June 14, 2021

They suspend Colombia from the most important world network of historical memory



The National Center for Historical Memory of Colombia (CNMH) was suspended this Monday from the Network of Latin American and Caribbean Memory Sites (Reslac), of which 275 members from 65 countries are part, for not subscribing to its principles that have to do with recognition of the internal armed conflict and the rights of the victims.

This was reported by the executive director of the coalition, Elizabeth Silkes, in a letter dated today in New York and addressed to the director of the CNMH, Darío Acevedo.

The Colombian official did not respond to a request about work criteria, in which the 275 members of 65 countries that are part of this group are aligned.

“We believe that four months is a prudent time to wait for an answer from you, so we see that by not responding you imply that you are not willing to subscribe to the principles of our international community and we are therefore obliged not to to renew the membership of the CNMH in the International Coalition of Sites of Conscience, “says the letter.

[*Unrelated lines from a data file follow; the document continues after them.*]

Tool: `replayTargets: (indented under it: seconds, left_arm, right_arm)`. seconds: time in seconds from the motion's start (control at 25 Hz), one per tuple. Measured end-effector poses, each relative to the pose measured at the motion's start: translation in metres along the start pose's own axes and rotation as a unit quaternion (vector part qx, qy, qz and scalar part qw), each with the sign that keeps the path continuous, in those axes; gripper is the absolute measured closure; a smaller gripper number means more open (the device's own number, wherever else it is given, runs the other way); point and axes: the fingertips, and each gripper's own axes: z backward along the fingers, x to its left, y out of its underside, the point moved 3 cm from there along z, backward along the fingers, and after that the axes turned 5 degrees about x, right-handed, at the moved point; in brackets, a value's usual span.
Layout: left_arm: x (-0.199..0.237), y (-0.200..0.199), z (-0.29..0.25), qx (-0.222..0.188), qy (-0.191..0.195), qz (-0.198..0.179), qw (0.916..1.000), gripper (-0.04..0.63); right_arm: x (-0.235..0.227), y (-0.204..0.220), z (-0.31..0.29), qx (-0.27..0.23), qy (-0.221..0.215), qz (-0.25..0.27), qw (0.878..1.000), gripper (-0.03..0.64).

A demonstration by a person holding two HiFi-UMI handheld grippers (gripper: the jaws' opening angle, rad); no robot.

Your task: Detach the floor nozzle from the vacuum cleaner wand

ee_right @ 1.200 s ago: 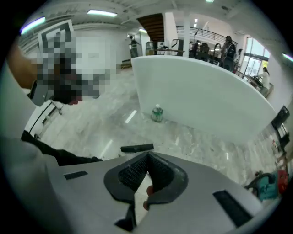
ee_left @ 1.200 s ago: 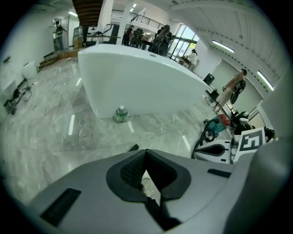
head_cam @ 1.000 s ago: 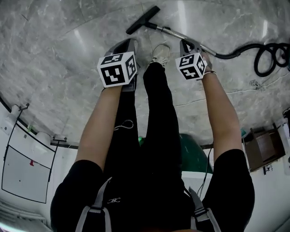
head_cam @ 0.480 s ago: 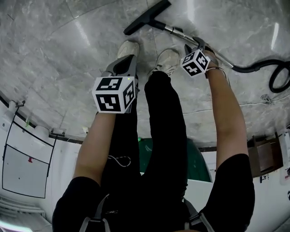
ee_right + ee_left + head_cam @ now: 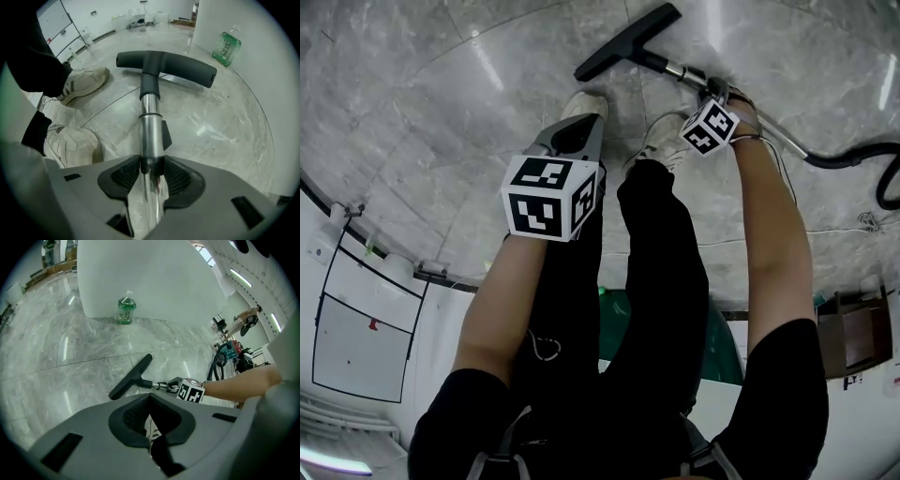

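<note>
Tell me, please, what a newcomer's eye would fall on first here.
The black T-shaped floor nozzle on its shiny metal wand, lying on the grey marble floor beside white sneakers. The jaws of the right gripper have just been opening, with that wand between them.

Large hall with marble floor, white walls.

No print is legible; the green bottle's label is too small.
</note>
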Motion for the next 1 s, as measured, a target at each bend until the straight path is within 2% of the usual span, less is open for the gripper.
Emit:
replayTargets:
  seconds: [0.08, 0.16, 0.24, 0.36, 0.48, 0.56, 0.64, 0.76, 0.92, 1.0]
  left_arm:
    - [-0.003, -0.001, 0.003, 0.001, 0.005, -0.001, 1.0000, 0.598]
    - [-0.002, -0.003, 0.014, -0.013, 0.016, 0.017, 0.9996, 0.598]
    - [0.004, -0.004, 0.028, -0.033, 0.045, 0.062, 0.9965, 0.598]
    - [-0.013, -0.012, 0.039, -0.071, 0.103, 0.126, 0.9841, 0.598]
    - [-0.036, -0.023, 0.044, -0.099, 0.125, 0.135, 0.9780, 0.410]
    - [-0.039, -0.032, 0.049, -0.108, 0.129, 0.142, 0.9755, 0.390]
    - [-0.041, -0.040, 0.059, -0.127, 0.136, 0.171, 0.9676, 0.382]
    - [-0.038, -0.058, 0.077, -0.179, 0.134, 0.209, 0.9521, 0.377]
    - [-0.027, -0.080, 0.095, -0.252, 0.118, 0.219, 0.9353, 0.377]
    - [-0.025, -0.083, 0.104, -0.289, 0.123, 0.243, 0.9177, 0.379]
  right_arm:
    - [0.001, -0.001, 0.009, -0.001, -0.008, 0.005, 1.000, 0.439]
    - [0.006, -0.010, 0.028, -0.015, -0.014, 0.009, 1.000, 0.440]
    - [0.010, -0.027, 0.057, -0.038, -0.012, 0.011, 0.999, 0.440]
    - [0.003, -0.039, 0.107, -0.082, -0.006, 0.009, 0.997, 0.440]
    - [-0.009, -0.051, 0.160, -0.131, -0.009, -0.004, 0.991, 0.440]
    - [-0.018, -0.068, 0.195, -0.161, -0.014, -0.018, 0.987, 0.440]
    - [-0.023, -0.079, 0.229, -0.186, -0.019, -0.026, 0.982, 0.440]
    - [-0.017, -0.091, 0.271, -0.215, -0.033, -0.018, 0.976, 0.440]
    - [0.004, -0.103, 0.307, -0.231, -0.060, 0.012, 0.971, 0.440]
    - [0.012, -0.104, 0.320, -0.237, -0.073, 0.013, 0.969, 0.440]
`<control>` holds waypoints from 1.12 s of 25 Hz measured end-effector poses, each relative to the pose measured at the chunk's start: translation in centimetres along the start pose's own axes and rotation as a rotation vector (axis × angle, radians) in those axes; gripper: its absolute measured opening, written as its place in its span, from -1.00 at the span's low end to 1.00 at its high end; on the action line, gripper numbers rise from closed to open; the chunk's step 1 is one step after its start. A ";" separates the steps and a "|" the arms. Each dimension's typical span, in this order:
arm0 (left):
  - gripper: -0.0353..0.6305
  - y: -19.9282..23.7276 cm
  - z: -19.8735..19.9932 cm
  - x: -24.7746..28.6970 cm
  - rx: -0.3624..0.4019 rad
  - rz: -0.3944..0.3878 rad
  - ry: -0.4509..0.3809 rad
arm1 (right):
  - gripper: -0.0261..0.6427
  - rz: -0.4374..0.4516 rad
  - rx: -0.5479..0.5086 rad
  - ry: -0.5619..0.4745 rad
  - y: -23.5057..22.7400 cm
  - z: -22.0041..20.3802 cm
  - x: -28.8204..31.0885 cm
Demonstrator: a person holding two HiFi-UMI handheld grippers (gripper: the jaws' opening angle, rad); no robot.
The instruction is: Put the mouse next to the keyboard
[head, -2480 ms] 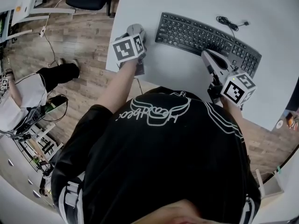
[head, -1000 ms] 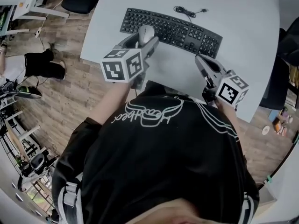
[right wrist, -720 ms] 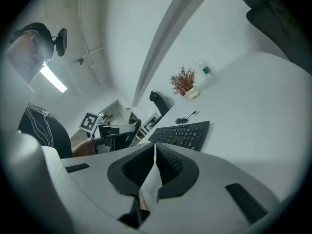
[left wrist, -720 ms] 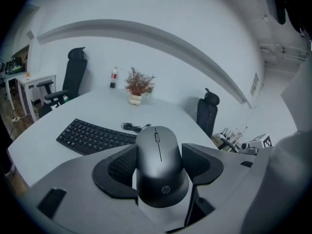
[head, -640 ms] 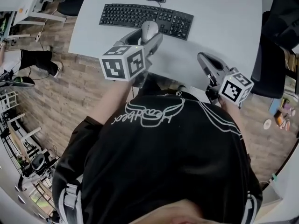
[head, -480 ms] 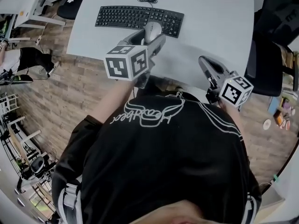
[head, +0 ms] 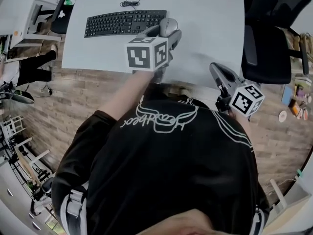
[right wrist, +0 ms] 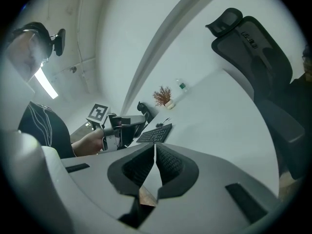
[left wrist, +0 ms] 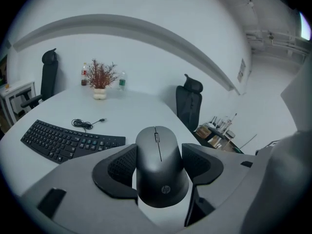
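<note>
A grey mouse (left wrist: 161,165) sits between the pads of my left gripper (left wrist: 160,152), which is shut on its sides. In the head view the mouse (head: 169,25) hangs just off the right end of the black keyboard (head: 124,22), above the white table (head: 210,13). Whether it touches the tabletop I cannot tell. The left gripper view has the keyboard (left wrist: 68,140) ahead and to the left. My right gripper (head: 218,72) is shut and empty over the table's near edge, further right. Its pads (right wrist: 165,162) meet with nothing between them.
The keyboard's cable (head: 132,3) lies coiled behind it. A black office chair (head: 266,43) stands at the table's right side. A potted plant (left wrist: 100,77) and bottles stand at the far end of the table, with another chair (left wrist: 190,101) beyond. Wooden floor lies below the near edge.
My left gripper has carried the mouse rightward from over the keyboard's middle to just past its right end. The right gripper has also shifted right, still shut.
</note>
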State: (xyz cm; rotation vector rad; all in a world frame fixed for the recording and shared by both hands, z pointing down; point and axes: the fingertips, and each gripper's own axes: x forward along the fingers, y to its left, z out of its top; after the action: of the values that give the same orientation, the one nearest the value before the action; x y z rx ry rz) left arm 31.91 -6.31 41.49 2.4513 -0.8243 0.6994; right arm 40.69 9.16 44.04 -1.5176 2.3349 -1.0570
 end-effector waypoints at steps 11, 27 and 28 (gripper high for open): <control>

The communication adds that “accordingly, we allow you to notify you that your membership of the International Coalition of Sites of Conscience and Reslac will be suspended as of February 1, 2020”.

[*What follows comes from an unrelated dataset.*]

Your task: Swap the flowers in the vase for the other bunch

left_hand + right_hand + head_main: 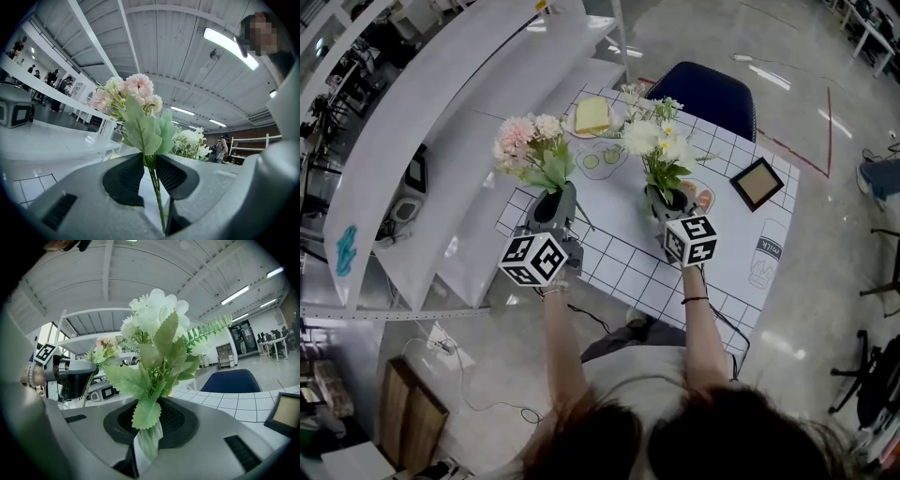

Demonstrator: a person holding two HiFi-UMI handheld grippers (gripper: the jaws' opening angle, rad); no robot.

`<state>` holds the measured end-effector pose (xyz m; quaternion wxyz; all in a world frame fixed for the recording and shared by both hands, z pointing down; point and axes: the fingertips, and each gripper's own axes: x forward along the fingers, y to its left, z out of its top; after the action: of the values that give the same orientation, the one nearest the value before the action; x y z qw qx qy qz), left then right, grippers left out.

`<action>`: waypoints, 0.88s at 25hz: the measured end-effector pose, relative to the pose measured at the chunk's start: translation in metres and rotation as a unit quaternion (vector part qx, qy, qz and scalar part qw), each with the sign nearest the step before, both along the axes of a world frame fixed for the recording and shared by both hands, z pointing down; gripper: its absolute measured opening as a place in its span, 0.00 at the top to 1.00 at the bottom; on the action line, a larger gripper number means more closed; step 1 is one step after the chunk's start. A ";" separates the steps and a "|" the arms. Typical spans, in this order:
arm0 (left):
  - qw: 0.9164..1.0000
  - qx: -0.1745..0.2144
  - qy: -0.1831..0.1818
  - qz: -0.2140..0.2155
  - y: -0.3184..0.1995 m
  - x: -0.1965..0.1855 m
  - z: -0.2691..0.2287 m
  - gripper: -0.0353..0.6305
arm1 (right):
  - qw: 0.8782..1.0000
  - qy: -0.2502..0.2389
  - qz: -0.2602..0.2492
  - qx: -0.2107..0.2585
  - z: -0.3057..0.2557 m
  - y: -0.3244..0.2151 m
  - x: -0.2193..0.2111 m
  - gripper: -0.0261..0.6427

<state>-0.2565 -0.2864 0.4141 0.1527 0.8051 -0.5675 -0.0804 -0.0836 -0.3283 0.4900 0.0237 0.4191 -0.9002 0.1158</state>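
Both bunches are held up above the white gridded table [623,272]. My left gripper [553,206] is shut on the thin green stems of the pink bunch [530,141], which stands upright. In the left gripper view the stems [152,176] pass between the dark pads of the left gripper [149,171], under the pink blooms [126,93]. My right gripper [667,202] is shut on the base of the white bunch [658,141], also upright. The right gripper view shows leaves and a pale stem bundle [149,439] pinched in the right gripper [149,427]. No vase shows plainly.
A plate with a yellow slice [592,117] lies at the table's far edge, with a dark picture frame [757,183] to the right. Behind the table stands a blue chair [708,94]. Long white shelves [441,141] run along the left.
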 end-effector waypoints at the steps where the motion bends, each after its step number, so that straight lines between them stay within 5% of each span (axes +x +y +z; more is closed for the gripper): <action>1: 1.000 0.000 0.000 -0.001 0.000 0.000 0.000 0.83 | 1.000 0.001 0.000 -0.001 0.001 0.000 0.000 0.89; 22: 1.000 0.001 0.000 0.002 0.005 0.006 -0.001 0.83 | 1.000 0.006 0.012 -0.001 0.000 0.005 -0.002 0.82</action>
<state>-0.2509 -0.2815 0.4135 0.1521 0.8064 -0.5659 -0.0802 -0.0852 -0.3236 0.4903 0.0280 0.4306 -0.8949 0.1142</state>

The CNMH is an institution of the national order that seeks to collect and recover all documentary material, oral testimonies and by any other means related to the violations occurred during the armed conflict.

Initially, Reslac asked the director of the CNMH in September 2019 to renew the membership by expressly adhering to the declaration of principles signed by all members of the Coalition.

The network had also asked him to subscribe certain work criteria such as the recognition of the armed conflict in Colombia and to seek to guarantee the right to the truth for the victims.

Likewise, recognize that victims are the center of all actions and guarantee their participation in the processes of consultation, decision making and execution of symbolic reparation measures.

Likewise, support the memory exercises that are being developed from civil society, that recognize the places of memory and that seek to build a culture of coexistence for the non-repetition of the past of political violence in Colombia.

The direction of Acevedo in the National Center for Historical Memory has been dotted by the official’s pronouncements against the Special Jurisdiction for Peace (JEP), an organ that is part of the Comprehensive System of Truth, Justice, Reparation and Non-Repetition, created by the peace agreement between the Colombian Government and the FARC.

The historian was also questioned because he once told reporters that the armed conflict in Colombia could not become “an official truth.”